— ACTIVITY —
Count the lines in the records below that contain the word "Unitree", and reply with only that number.

■ ■ ■

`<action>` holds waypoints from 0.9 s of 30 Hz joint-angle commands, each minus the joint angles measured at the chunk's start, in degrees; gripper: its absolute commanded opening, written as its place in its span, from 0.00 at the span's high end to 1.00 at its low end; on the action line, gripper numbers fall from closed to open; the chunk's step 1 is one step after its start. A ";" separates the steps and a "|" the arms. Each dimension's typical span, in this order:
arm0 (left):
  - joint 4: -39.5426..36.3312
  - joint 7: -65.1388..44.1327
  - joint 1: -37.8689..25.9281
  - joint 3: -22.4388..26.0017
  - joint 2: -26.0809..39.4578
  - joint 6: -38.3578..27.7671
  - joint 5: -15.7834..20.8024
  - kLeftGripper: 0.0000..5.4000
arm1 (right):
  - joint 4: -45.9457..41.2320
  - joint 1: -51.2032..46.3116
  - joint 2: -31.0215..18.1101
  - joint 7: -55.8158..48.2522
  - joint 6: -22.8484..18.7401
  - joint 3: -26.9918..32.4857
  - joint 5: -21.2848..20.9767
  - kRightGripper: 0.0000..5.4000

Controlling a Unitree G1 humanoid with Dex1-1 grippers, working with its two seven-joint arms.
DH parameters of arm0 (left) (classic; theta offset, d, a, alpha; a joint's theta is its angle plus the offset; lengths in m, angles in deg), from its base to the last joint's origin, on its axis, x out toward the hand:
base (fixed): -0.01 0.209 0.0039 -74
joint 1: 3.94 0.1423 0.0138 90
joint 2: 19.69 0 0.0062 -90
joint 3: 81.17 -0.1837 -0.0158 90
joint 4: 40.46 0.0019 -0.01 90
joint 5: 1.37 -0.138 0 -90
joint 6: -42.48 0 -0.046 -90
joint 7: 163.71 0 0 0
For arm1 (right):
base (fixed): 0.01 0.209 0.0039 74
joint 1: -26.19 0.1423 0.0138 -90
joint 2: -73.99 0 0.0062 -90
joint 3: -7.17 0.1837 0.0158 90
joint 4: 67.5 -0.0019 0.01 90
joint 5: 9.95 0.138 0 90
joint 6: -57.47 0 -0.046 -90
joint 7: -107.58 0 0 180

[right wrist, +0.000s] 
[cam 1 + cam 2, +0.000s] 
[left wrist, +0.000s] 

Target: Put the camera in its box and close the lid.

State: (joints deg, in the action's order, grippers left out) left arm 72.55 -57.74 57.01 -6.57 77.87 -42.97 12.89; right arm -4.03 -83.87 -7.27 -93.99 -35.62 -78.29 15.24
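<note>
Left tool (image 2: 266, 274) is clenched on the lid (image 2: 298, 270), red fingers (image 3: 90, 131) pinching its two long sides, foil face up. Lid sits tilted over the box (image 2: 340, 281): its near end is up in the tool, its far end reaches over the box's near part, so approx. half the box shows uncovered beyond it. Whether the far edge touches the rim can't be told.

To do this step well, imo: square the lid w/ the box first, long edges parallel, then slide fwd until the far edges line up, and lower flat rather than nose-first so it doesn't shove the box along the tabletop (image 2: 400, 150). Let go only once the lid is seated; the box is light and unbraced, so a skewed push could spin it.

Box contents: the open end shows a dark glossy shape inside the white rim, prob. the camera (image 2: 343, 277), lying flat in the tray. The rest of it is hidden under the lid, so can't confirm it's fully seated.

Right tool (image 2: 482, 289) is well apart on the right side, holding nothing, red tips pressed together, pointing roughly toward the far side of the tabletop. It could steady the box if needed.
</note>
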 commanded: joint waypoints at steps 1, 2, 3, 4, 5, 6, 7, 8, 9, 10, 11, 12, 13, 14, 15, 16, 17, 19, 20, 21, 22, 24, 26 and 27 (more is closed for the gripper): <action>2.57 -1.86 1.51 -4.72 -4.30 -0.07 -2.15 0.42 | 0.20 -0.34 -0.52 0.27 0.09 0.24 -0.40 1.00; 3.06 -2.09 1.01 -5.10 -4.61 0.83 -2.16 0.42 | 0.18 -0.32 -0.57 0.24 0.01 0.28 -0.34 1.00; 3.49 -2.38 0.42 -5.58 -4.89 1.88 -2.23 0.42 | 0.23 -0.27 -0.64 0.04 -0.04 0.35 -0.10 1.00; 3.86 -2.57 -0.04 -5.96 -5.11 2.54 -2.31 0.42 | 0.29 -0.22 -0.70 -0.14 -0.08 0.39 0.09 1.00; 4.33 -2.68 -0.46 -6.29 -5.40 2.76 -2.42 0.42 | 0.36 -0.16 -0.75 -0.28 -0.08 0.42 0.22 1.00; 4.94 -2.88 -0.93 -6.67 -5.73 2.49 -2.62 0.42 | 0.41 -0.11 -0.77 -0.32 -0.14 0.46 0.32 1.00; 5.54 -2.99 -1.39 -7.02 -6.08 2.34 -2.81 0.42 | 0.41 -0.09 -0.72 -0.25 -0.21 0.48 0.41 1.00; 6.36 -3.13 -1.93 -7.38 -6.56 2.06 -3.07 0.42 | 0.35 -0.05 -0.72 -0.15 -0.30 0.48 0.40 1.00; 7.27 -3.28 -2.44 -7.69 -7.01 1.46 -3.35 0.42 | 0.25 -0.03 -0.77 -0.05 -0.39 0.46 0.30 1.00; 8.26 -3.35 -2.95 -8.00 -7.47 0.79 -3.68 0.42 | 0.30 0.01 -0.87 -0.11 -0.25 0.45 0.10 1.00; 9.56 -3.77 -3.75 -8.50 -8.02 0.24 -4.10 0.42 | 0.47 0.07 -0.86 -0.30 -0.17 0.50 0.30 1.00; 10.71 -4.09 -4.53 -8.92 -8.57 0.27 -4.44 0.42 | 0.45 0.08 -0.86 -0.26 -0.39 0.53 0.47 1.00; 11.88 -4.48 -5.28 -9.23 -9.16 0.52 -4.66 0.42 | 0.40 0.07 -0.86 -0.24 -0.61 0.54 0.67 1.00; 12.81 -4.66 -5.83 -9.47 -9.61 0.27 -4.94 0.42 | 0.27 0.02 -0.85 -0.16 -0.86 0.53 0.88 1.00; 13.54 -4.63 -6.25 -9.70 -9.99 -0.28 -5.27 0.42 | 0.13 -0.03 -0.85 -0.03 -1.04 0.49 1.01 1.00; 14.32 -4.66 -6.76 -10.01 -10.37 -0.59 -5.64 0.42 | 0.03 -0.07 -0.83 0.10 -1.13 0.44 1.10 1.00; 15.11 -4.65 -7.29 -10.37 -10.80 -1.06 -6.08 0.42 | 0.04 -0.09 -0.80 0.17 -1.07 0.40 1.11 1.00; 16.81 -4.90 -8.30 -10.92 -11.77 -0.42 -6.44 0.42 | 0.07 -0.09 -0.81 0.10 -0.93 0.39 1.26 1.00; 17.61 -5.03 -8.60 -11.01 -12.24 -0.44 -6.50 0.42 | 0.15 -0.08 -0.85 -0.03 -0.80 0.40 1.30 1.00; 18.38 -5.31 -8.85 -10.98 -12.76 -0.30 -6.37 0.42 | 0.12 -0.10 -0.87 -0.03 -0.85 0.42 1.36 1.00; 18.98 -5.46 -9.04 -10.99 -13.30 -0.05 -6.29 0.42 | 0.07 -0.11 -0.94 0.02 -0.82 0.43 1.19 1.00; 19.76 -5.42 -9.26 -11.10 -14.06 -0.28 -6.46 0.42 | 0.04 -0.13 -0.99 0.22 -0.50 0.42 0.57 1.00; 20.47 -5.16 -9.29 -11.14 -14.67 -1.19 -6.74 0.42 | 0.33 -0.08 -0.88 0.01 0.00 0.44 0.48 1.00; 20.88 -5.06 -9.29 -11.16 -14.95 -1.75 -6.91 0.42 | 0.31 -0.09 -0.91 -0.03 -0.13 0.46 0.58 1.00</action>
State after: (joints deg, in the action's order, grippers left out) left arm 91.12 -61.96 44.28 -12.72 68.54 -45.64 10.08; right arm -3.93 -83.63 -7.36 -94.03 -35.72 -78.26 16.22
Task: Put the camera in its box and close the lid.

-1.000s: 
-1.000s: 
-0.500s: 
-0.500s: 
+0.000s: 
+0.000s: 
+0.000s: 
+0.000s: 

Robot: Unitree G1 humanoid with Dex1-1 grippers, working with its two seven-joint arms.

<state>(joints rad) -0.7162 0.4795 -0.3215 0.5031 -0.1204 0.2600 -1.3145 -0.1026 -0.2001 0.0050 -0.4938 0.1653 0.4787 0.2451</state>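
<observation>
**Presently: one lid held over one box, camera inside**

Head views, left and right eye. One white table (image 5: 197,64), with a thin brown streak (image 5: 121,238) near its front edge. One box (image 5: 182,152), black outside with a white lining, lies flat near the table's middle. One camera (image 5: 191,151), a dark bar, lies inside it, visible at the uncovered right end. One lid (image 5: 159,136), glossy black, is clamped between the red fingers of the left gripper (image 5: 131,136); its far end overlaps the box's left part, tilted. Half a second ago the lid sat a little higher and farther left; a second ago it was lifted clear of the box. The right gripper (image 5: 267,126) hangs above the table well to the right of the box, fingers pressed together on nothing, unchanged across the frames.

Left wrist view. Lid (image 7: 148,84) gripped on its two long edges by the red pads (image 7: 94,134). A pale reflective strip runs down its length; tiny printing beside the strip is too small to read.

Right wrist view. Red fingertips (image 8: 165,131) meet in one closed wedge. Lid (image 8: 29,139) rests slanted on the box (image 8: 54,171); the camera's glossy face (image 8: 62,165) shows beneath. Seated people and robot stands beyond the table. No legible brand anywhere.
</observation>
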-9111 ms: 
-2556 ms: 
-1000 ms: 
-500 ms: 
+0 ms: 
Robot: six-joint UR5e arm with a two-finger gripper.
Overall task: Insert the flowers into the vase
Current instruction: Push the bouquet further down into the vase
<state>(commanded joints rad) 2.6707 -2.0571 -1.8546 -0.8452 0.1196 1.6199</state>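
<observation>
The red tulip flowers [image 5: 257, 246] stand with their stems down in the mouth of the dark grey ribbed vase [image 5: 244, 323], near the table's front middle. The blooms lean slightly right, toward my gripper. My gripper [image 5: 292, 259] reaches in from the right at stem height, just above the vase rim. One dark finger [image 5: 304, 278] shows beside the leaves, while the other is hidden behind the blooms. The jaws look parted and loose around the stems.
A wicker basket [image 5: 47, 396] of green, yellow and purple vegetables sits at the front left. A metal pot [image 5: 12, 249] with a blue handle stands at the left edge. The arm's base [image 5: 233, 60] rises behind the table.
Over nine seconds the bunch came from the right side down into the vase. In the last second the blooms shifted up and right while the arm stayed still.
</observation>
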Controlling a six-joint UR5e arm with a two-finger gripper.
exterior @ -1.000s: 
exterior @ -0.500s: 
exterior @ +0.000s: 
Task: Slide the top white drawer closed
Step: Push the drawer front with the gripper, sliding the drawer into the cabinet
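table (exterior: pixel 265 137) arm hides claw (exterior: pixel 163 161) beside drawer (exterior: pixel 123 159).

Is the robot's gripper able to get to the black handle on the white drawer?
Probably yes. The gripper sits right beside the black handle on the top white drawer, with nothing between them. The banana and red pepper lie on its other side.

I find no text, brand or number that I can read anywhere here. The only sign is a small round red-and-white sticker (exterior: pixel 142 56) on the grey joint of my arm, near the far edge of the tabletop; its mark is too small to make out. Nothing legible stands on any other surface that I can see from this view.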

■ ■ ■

— TASK RESULT —
2